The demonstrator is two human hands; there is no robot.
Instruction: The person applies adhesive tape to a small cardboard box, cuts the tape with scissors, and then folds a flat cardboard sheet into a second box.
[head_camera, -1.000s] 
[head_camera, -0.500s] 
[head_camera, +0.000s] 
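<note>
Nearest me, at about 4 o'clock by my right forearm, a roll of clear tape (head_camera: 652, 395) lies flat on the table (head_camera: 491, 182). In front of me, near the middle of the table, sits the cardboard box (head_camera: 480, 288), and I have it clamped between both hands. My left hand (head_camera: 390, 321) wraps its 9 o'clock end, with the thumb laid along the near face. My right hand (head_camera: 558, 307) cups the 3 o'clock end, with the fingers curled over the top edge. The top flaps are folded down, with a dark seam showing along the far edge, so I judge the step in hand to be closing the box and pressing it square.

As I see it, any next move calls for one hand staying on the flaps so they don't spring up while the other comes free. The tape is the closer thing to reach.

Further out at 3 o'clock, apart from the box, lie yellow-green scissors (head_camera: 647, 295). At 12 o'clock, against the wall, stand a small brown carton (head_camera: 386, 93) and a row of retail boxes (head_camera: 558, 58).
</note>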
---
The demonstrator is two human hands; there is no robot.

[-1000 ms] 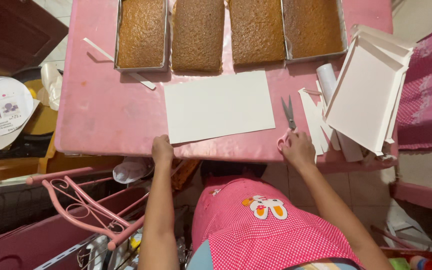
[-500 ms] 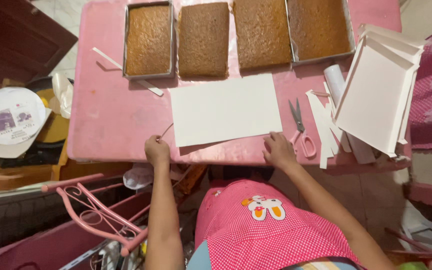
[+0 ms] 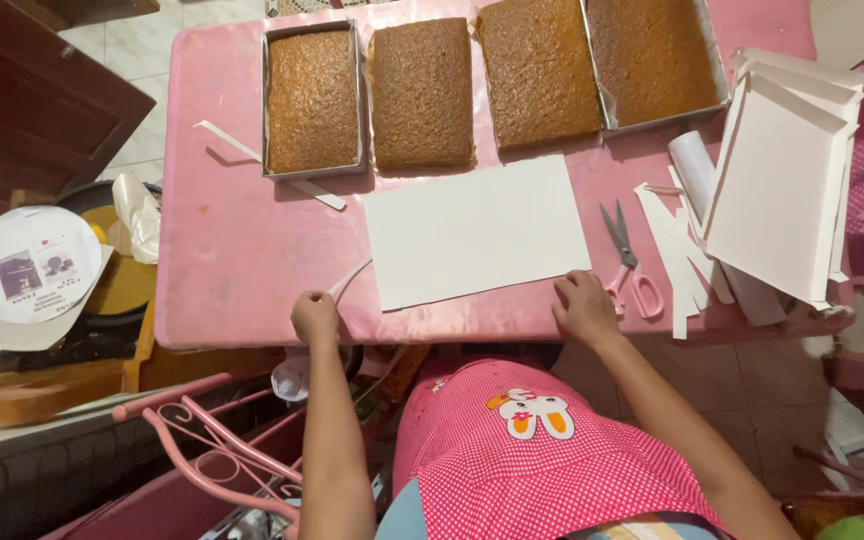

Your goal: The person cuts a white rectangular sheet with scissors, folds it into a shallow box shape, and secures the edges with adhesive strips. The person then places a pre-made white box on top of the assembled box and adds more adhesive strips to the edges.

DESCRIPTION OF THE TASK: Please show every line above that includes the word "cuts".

TASK RESULT:
Instruction: The person applies adhesive tape to a small cardboard box, cuts the tape with scissors, and then folds a flat cardboard sheet into a second box.
Your goal: The person cuts a white rectangular sheet with scissors, folds it into a shallow box shape, and secures the edges with adhesive strips. The person then places a pre-made white box on top of the assembled box and adds more adhesive strips to the edges.

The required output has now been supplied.